# AIM OF THE TASK
Can you restate the lines of the entries below, word for word, from the first one through the line that includes "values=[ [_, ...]"?

Stored data entries:
○ ○ ○
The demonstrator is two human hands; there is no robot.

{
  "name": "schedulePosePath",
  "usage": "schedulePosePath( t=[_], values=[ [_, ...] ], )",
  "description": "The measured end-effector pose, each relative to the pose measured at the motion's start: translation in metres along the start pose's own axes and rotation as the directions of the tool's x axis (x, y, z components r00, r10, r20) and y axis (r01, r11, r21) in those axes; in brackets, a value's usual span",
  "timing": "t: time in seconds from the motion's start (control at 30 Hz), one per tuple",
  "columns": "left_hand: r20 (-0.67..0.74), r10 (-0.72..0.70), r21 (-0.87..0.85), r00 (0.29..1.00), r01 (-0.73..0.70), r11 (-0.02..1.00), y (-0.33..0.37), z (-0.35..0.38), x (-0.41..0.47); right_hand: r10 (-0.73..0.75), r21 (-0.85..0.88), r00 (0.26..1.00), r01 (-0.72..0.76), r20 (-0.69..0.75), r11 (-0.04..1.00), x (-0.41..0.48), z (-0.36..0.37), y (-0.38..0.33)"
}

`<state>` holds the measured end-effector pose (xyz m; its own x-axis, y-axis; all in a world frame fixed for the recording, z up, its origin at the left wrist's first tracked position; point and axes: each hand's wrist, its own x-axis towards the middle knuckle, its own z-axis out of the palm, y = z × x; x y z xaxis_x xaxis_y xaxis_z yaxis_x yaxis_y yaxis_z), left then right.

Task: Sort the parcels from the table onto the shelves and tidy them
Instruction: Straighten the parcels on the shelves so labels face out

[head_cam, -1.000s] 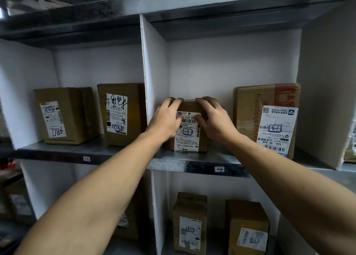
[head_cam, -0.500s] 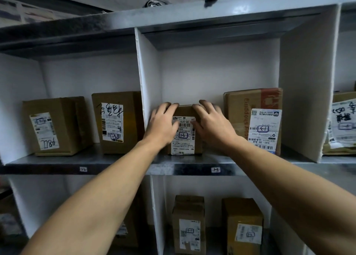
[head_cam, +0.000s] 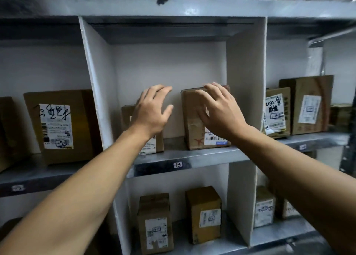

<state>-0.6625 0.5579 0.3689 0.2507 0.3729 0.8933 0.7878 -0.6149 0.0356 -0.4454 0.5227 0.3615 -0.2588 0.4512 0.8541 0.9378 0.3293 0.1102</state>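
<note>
Head view, small brown parcel (head_cam: 154, 145), white label, upright on shelf (head_cam: 192, 156)

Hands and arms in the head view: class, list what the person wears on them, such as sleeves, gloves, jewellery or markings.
Nothing is worn. The left hand and right hand are bare, with no gloves or rings. The left forearm and right forearm are bare to the frame's edge: no sleeves, watch, bands or markings show.

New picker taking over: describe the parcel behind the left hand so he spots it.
Upper stocked shelf, the bay between the two white dividers. The parcel stands left of two there, shorter than its neighbour, which has a red mark.
</note>
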Motion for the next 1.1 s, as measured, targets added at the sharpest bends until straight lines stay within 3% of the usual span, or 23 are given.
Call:
schedulePosePath(
  t=[0.2, 0.47, 0.77, 1.1],
  values=[
    [0.103, 0.084, -0.029, 0.991, -0.081, 0.996, 0.034, 0.028, 0.026, 0.096, 0.009, 0.995, -0.096, 0.016, 0.995, -0.012, -0.006, 0.053],
    [0.212, -0.076, 0.025, 0.974, 0.072, 0.997, 0.052, 0.059, 0.052, 0.121, 0.194, 0.989, -0.137, 0.090, 0.971, 0.008, 0.013, 0.093],
    [0.173, -0.129, -0.017, 0.976, 0.134, 0.991, 0.061, 0.074, 0.049, 0.120, 0.446, 0.991, -0.136, 0.063, 0.885, 0.012, 0.030, 0.110],
    [0.167, -0.133, 0.016, 0.977, 0.133, 0.991, 0.065, 0.083, 0.050, 0.105, 0.498, 0.992, -0.127, 0.073, 0.858, 0.013, 0.040, 0.123]
  ],
)
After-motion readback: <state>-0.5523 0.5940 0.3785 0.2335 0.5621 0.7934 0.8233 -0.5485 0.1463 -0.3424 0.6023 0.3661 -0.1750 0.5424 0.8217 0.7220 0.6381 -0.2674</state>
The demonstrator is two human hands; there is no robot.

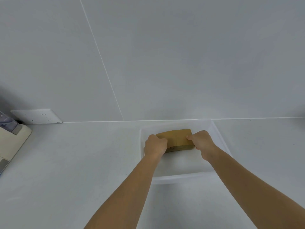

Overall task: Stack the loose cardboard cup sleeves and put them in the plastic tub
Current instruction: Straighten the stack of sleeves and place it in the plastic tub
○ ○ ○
# OUTPUT FOR THIS TASK
The demonstrator is two human hands; there is no robot.

{
  "name": "schedulePosePath",
  "usage": "schedulePosePath( t=[_], values=[ [_, ...] ], )",

The exercise is now finished.